Dataset entries

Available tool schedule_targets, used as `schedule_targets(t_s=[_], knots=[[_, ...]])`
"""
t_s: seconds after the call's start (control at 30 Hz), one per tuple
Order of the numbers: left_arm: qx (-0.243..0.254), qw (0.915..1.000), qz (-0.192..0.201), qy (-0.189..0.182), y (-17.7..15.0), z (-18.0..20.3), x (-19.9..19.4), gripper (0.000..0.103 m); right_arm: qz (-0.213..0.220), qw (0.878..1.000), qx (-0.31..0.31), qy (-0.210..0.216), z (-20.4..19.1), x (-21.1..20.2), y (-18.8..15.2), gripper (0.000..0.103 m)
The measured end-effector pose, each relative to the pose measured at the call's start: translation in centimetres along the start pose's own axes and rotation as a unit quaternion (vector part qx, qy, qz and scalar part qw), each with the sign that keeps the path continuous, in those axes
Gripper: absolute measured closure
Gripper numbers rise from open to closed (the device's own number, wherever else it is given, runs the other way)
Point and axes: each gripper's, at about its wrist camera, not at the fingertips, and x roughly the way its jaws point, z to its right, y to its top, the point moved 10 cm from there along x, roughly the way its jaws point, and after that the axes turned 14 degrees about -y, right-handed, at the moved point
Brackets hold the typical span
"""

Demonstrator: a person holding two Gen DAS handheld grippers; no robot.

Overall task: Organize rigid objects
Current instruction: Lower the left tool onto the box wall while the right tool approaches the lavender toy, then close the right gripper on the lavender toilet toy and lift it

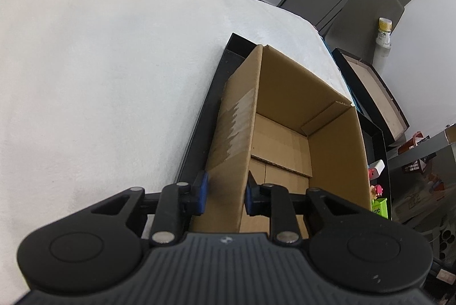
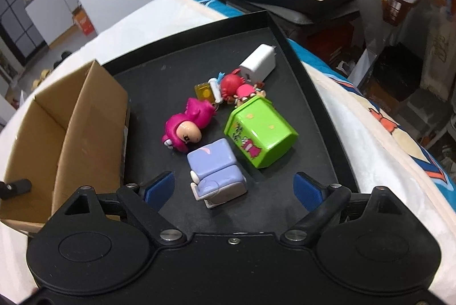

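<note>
Toys on the black tray [image 2: 310, 94] lie under wide right jaws; left jaws clamp the cardboard box [image 1: 236, 139] wall.

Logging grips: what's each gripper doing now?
Left gripper: shut on the brown cardboard box wall.
Right gripper: open, holding nothing.

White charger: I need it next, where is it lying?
In the right wrist view the white charger lies at the far right of the black tray, just beyond the red toy.
</note>
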Motion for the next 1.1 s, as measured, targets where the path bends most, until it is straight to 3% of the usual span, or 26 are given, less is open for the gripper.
schedule_targets(t_s=[0.37, 0.43, 0.47, 0.5, 1.1], knots=[[0.001, 1.0, -0.001, -0.003, 0.1, 0.1, -0.1, 0.079, -0.005, 0.999, -0.042, -0.023, -1.4, 1.4, -0.5, 0.028], [0.002, 1.0, -0.001, -0.003, 0.1, 0.1, -0.1, 0.079, -0.006, 0.998, -0.05, -0.023, -1.8, 1.6, -0.6, 0.035], [0.003, 1.0, -0.001, -0.003, 0.1, 0.1, -0.1, 0.079, -0.008, 0.998, -0.053, -0.022, -1.9, 1.8, -0.8, 0.051], [0.003, 1.0, -0.001, -0.003, 0.1, 0.1, -0.1, 0.079, -0.014, 0.998, -0.056, -0.016, -2.1, 2.0, -0.9, 0.058], [-0.002, 1.0, -0.002, -0.01, 0.2, 0.1, -0.1, 0.079, -0.026, 0.998, -0.064, -0.009, -2.3, -1.5, -0.8, 0.059]])
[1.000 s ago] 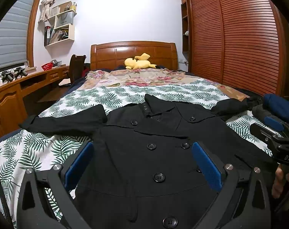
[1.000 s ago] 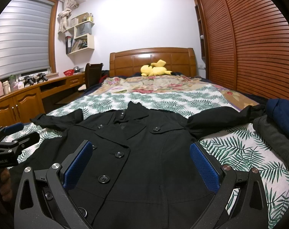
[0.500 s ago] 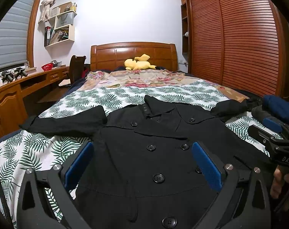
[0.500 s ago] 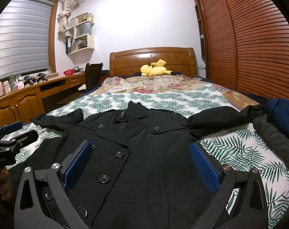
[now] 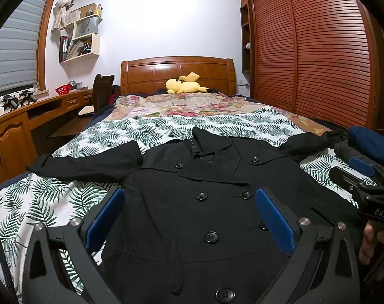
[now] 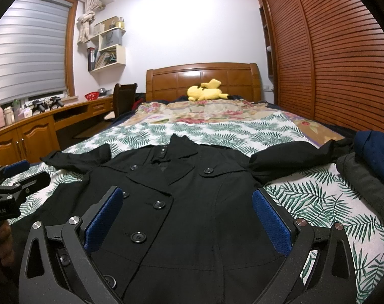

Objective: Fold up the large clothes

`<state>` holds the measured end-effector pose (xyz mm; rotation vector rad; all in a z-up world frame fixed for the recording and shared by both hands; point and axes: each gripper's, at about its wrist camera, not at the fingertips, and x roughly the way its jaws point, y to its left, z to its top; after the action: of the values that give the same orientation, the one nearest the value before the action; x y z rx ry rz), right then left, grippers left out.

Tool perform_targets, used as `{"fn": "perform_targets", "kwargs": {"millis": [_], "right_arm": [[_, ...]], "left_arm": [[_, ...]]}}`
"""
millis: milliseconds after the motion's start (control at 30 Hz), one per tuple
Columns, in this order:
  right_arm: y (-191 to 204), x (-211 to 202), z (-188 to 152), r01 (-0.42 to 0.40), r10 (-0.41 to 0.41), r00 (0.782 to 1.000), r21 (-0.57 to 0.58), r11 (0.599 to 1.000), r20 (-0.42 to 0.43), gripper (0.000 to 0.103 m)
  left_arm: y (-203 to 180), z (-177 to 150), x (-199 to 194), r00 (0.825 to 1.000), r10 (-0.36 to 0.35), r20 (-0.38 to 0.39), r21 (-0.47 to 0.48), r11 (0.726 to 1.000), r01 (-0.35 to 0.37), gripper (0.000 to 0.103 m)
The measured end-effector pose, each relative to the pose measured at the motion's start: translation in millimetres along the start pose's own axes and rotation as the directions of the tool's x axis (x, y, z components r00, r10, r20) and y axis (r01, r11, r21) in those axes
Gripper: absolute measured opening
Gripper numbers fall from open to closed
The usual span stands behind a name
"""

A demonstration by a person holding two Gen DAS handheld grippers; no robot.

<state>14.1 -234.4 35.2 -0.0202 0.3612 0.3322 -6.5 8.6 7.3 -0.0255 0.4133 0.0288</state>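
Lying flat on the bed, front side up, is the big black coat. Its buttons are showing and its two short sleeves are sticking out to the sides. The left sleeve is resting on the leafy sheet. The right sleeve is reaching toward a pile of dark clothes at the bed's edge.

The left gripper is hanging over the lower part of the coat with its blue pads wide apart and nothing between them. The right gripper is doing the same, spread wide and empty. Each is being held by a person's hand.

No fold is made yet, so the job is looking like it is just starting. To do the first fold well, each gripper should probably go to a sleeve or a side edge, pinch just the cloth and not the sheet under it, and bring it over the middle. Lifting both sides evenly should be helping the coat stay smooth. The thick cloth may be slipping if only a tiny bit is pinched.

White letters on the right gripper are reading "DAS". On the left gripper, part of a word like "Robot.AI" is showing. A bag on the wall shelf has small writing, too small to be sure of.
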Motion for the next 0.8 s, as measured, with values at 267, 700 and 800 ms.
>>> {"fn": "perform_targets", "kwargs": {"millis": [267,700,800], "right_arm": [[0.5,2.6,0.0,-0.008,0.008,1.0,-0.002,1.0,-0.007,0.103],[49.4,11.0,22.3,-0.137,0.135,0.99,-0.033,0.99,-0.043,0.103],[62.3,17.0,30.7,-0.165,0.163,0.986,-0.049,0.985,-0.044,0.103]], "left_arm": [[3.7,6.0,-2.3,1.0,-0.003,-0.007,-0.002,1.0,0.003,0.103],[35.8,13.6,-19.0,0.998,0.036,-0.044,-0.039,0.999,-0.037,0.103],[47.6,14.5,-19.8,0.997,0.049,-0.056,-0.045,0.998,-0.051,0.103]]}}
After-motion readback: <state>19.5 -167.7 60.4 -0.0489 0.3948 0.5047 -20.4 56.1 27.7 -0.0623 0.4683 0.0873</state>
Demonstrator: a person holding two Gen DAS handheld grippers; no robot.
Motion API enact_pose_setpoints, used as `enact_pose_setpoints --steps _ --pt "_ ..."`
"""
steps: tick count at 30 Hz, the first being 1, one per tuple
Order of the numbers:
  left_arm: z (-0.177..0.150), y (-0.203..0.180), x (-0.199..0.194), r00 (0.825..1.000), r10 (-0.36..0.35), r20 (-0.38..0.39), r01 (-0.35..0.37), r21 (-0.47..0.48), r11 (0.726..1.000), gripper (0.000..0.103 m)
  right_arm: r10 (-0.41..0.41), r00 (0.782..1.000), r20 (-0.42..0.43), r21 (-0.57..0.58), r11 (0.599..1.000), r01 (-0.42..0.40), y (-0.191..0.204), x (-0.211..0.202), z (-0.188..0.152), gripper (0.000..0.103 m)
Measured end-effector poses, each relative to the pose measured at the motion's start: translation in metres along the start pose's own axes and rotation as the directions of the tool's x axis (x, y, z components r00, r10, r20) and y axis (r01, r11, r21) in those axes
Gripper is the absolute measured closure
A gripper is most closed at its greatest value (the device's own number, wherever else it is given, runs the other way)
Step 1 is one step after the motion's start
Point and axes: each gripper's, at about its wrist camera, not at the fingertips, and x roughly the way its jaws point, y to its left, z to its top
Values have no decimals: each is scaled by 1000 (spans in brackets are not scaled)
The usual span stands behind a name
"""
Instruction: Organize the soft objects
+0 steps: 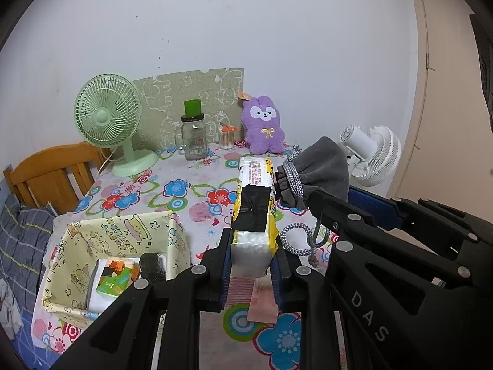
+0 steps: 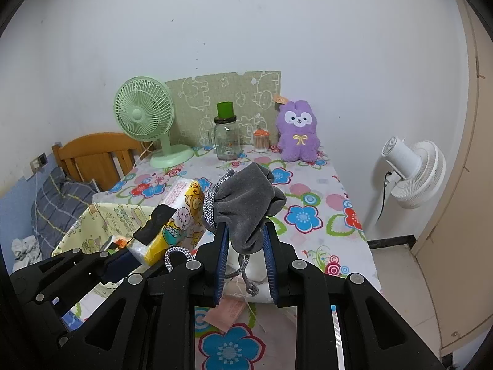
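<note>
Left gripper (image 1: 251, 259) clamped on squashy tissue pack (image 1: 253, 197), right gripper (image 2: 245, 246) pinching limp, probably light grey pouch (image 2: 246, 197) mid-body.

The letters "DAS" stood in pale print on the black arm of the right gripper (image 1: 279, 191), seen from the left wrist; red print covered the white label of the tissue pack (image 1: 255, 205), too small to read; the green box's (image 1: 115, 280) lettering was illegible.
</note>
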Motion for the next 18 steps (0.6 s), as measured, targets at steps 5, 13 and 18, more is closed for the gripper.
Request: enact_pose_setpoints --steps 5,13,18 --pt "1 11 -3 1000 4 4 -4 6 1000 82 -1 1000 2 -12 1000 1 9 0 2 77" --pt "2 30 -7 1000 28 7 -28 8 1000 82 24 1000 3 -31 999 -24 29 5 7 77" --pt "3 45 -9 999 41 8 -41 11 999 82 44 999 0 -42 998 -44 43 8 10 77"
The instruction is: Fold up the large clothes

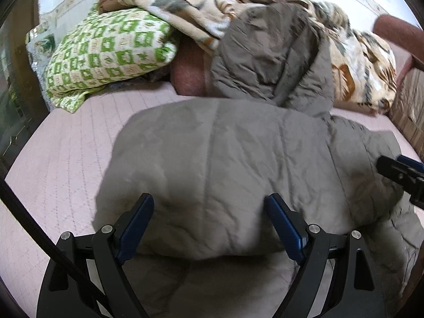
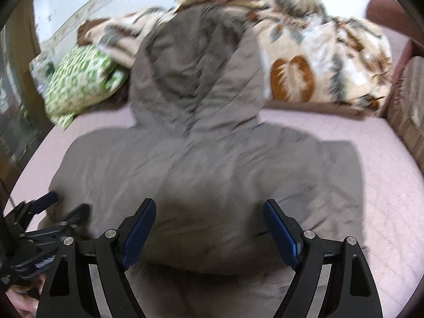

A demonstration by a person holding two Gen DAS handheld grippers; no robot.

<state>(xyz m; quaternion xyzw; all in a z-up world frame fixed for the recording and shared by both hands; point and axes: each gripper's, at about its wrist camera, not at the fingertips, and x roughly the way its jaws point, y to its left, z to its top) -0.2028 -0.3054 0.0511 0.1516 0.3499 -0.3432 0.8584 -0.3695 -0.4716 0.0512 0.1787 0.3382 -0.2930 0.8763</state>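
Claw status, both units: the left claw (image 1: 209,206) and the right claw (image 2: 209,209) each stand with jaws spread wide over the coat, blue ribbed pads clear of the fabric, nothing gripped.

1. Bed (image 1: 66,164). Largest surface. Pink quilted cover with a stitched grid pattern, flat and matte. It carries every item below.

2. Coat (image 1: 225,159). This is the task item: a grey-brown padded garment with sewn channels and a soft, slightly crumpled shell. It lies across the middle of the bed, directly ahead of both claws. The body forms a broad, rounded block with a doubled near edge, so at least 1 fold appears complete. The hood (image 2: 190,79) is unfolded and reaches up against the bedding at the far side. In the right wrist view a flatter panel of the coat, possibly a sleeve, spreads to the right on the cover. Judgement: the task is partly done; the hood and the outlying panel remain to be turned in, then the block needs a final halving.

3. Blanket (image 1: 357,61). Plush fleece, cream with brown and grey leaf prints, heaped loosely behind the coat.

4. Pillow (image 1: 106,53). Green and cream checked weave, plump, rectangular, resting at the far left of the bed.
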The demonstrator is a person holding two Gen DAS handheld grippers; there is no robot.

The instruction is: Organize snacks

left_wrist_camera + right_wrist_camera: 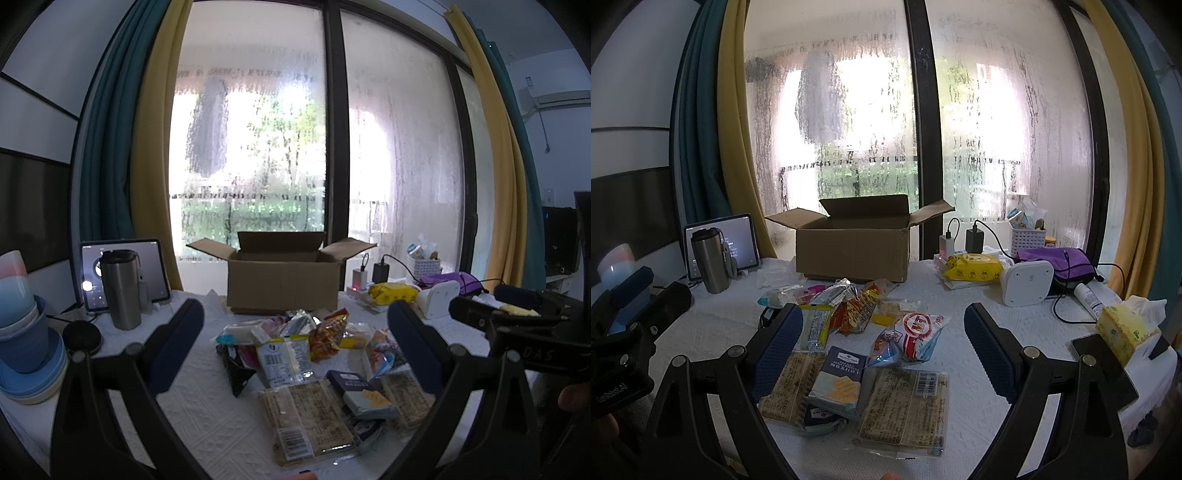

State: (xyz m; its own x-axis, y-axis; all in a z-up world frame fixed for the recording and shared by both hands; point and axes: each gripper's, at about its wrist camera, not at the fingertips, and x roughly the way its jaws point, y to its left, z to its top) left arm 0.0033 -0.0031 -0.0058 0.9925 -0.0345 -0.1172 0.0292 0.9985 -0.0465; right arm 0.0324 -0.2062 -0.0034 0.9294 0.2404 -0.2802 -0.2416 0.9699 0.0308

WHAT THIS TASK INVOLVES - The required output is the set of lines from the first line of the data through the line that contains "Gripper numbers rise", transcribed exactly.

ANSWER SPACE -
Available tool schedule_targets, used as `schedule_targets(t_s=[_], knots=[[_, ...]])`
"""
t_s: seconds after the call's start (control at 30 Hz), one per tuple
Order of the numbers: left_arm: qx (-0.243..0.254), qw (0.915..1.000), qz (-0.192..0.201), qy (-0.189..0.182), y (-17.7..15.0), z (-18.0..20.3), x (-19.9..19.4), gripper (0.000..0.103 m); right_arm: qz (-0.213..0.220), qw (0.878..1.000), qx (-0.31..0.31), qy (-0.210..0.216), z (-20.4..19.1), x (-21.1..20.2), y (-18.8..15.2), gripper (0.000..0.103 m)
The measured end-effector pose, each relative to the pose measured at the call's start: translation in centimetres along the start pose's own axes and rotation as a unit quaternion (vector part qx, qy, qz and scalar part qw), each with the sign that keeps the path continuous, in those axes
Gripper: absolute measured closure
Gripper numbers rise from open to closed (the device's own number, wherever else it is given, runs the other way)

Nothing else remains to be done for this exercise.